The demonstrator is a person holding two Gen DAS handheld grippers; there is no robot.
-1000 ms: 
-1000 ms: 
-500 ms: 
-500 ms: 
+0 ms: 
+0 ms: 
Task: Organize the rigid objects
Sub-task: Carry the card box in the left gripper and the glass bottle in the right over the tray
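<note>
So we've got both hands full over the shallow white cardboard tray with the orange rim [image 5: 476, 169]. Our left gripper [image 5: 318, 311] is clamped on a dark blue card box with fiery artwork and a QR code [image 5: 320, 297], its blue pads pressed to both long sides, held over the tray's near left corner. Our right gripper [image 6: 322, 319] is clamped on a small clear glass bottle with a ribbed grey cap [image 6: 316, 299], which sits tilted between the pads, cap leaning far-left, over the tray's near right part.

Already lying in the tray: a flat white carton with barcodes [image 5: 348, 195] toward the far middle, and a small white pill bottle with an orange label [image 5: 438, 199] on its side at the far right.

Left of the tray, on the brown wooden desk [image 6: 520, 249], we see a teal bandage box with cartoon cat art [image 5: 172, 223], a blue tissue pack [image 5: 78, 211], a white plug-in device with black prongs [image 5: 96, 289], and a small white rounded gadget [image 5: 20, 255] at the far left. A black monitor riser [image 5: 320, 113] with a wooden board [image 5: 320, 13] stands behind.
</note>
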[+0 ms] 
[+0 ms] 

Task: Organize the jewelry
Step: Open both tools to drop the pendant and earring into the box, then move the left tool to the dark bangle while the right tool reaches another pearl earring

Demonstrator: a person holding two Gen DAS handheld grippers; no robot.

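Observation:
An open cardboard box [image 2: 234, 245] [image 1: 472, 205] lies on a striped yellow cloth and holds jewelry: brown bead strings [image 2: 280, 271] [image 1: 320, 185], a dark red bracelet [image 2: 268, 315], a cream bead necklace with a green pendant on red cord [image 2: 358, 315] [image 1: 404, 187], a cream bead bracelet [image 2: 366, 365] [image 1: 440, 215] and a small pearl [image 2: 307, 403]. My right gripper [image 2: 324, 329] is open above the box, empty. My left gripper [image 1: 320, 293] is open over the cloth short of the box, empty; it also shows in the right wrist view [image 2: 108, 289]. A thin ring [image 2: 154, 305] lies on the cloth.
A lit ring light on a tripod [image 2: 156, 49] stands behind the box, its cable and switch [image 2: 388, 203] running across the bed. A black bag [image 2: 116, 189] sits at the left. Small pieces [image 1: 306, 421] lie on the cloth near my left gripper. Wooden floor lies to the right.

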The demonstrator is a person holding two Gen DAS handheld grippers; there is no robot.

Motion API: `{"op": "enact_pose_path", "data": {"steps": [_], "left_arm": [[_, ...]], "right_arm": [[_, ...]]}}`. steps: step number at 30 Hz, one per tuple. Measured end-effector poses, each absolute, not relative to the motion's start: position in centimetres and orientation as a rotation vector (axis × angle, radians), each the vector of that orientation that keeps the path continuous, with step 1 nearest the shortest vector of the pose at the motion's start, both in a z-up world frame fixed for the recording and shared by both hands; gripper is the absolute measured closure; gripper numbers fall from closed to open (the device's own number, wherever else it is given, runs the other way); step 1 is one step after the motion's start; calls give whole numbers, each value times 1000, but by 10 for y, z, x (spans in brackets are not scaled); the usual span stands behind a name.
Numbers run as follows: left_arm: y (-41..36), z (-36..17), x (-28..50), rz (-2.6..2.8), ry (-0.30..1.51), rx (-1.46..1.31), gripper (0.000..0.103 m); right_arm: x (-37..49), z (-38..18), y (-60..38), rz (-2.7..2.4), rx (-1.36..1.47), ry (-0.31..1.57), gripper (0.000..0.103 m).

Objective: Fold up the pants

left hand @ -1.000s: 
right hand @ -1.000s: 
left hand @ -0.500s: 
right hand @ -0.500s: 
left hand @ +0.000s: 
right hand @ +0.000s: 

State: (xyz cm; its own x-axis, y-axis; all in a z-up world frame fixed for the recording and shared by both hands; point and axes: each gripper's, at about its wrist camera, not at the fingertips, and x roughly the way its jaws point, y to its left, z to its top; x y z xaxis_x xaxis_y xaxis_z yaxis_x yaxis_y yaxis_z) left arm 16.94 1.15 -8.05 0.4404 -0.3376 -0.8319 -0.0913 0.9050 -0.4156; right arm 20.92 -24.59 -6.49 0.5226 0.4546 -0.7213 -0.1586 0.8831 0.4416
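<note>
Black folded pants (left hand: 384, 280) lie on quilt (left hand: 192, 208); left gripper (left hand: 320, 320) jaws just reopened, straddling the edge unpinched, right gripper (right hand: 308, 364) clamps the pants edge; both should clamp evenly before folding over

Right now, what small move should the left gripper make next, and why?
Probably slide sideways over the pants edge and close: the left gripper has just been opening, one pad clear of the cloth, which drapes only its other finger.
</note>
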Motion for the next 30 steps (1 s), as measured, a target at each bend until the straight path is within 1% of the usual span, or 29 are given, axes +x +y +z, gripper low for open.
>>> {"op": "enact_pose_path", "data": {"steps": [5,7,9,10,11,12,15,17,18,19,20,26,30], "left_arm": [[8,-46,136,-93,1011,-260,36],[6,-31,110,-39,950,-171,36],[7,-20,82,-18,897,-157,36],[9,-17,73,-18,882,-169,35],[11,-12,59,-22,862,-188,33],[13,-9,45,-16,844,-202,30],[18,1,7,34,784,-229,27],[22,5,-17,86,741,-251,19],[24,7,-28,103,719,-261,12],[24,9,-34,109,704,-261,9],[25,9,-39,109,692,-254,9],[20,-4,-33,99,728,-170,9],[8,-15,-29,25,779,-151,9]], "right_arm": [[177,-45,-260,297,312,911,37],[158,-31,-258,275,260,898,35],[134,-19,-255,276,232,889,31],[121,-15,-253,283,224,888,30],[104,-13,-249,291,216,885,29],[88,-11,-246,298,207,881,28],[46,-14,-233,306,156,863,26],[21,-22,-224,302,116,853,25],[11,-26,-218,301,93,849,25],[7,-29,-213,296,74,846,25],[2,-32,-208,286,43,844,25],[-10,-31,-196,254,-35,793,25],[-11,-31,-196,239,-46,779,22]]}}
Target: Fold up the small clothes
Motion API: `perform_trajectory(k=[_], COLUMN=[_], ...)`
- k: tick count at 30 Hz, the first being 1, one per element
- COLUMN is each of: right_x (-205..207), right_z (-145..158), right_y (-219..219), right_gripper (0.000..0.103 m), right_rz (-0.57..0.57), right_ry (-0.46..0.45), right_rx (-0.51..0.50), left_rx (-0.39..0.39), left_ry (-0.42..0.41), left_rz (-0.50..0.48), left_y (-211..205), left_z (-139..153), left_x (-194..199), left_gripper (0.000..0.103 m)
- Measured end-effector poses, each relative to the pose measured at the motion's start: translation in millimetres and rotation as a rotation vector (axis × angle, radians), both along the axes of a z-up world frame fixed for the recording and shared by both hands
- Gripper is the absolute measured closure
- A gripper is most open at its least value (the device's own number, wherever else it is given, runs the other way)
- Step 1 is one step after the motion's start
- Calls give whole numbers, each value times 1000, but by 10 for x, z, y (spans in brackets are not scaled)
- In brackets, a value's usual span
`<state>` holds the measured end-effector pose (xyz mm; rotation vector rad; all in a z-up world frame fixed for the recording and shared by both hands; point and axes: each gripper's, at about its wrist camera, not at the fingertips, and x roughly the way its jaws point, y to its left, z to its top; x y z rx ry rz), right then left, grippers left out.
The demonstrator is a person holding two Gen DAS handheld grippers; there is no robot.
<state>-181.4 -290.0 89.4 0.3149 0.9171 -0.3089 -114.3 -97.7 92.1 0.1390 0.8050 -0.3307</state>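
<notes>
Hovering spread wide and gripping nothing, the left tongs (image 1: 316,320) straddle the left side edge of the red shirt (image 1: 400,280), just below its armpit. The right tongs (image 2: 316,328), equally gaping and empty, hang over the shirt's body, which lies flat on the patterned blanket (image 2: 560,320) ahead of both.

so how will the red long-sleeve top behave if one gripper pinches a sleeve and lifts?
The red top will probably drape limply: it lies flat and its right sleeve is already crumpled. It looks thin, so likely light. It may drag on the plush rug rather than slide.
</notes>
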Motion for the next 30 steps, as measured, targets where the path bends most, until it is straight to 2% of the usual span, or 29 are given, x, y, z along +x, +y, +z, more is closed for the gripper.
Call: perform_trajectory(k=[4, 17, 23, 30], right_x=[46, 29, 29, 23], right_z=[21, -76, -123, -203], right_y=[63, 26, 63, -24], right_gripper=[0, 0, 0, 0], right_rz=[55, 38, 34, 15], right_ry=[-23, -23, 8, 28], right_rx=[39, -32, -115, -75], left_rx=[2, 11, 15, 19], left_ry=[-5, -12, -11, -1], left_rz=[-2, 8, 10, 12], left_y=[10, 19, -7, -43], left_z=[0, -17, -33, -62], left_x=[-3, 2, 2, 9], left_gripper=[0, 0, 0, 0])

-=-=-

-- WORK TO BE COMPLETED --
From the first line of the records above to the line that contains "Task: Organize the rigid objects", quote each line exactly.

-- TASK ANSWER --
The demonstrator is a person holding two Gen DAS handheld grippers; there is no robot.
-1000 ms: 
-1000 ms: 
-500 ms: 
-500 ms: 
+0 ms: 
+0 ms: 
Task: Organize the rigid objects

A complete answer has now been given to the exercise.